Water inside my house, water raining through floors, pouring out window sills.
No permission granted, no forms filled out.
Water that flows where it chooses.
Into my night dreams, along the edges of my fears.
Water that brings comfort.
Water that brings fortune.
“No problem,” she waves her hands.
The finger she lost to a cleaver cleaning chickens in
Fukushima was pointing to nowhere, to every direction that luck arrives from.
“Water means money. We don’ta mind.”
We don’ta mind when we repair pipes.
We don’t mind when we are shoveling it out the door. Send it on it’s way, but tell of it’s welcome just the same.

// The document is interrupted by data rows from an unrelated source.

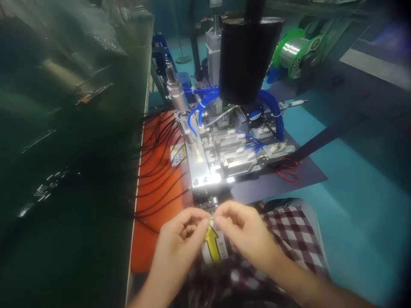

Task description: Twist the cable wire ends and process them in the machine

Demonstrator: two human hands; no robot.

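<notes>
Thumb and forefinger of my left hand [181,241] are pinched together at the front end of a metal machine [201,164]. Opposite it, my right hand [248,235] makes the same kind of pinch, and the fingertips of both almost meet. Something tiny and pale sits between them, too small to name. Just beyond the fingertips is a small dark metal fixture [210,201] at the machine's front. Below the hands lies a white label with a yellow arrow [212,246], partly hidden by my fingers.
Black wires [160,182] cross an orange surface [150,239] on the left. Blue air tubes [271,109] run over the machine, under a black cylindrical hood [245,60]. A green spool of solder wire [293,53] stands at the back right. Red wire [289,171] lies at the machine's right.
</notes>
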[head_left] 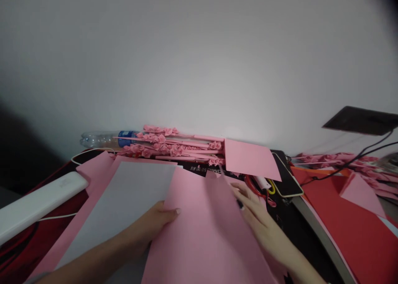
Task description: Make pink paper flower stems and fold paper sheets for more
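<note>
A large pink paper sheet [189,234] lies across the middle in front of me. My left hand [157,222] grips its left edge, thumb on top and the other fingers hidden beneath. At the sheet's right side, my right hand [256,217] has its fingers stretched out against the edge, where the paper curls upward. Something small and dark shows at one of these fingertips. Under my left forearm is a white sheet [139,178], lying over more pink paper [102,168].
Behind are pink paper flowers on stems [174,147], a plastic bottle [99,139] and a smaller pink sheet [251,157]. To the right lie a phone [287,180], scissors [256,186] and red paper [351,226]. A white power strip [43,203] is at left; cables hang at right.
</note>
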A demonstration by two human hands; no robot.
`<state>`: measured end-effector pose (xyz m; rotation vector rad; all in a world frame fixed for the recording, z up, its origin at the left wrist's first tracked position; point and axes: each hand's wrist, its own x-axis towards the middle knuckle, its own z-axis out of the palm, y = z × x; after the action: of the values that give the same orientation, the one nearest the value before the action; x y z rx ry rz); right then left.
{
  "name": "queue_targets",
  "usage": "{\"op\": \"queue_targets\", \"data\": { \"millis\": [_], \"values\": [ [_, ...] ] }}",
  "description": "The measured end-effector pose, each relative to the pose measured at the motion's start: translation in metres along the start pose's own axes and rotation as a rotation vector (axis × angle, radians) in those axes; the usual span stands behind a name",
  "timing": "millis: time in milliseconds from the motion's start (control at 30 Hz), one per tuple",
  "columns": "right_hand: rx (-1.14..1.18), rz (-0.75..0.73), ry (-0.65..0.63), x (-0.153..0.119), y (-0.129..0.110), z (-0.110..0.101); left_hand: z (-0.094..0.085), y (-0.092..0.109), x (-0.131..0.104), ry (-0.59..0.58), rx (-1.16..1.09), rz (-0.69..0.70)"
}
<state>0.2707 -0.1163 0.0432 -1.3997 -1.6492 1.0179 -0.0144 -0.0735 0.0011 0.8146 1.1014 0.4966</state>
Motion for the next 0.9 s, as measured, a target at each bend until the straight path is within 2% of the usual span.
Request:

Wild fortune we would welcome.
There are so few things I remember my mom telling me. So few rules to live by. There should be so many, that I would be built of them, but there are just a few. My mom was unsure herself, I see that now. She excelled at any new task she tried. Knitting, crocheting, gardening, canning, catering. Maybe she was confident in letting me own my discoveries. I wanted someone who fussed over my hair. I needed someone who paid attention that my clothes fit properly. I wished for a mom who would recommend a book to read over summer break and spend hours talking about characters that exist in some writer’s mind. I would have liked a mom that told me what life was like when she was my age. Someone who gave me her hopes, who wanted me to do better than she did, to love better….to be loved in return.
I got a mom who told me that spilled, streaming, accidental water was nothing to be bothered by.
I got a mom who let me enter my years of menstruating without a mention of self-care or warnings of things to watch out for.
I lived half alive with a mom who led me to believe she was submissive and beaten. She refused to stand up against my maturing and tell me how she was smart and capable. All I wanted to see was myself in her. Without her self definition, I couldn’t be smart or capable either.
When did I become her ghost? She must have realized my thin, straight hair wasn’t hers; that my long narrow legs weren’t her short, sturdy legs; that my differences couldn’t be shoveled away.
I was her ghost. A child bought to replace one. One tragedy that envelopes the next. Somewhere down the road, consuming everything in it’s path. The ghost of a baby, of a girl, of a woman.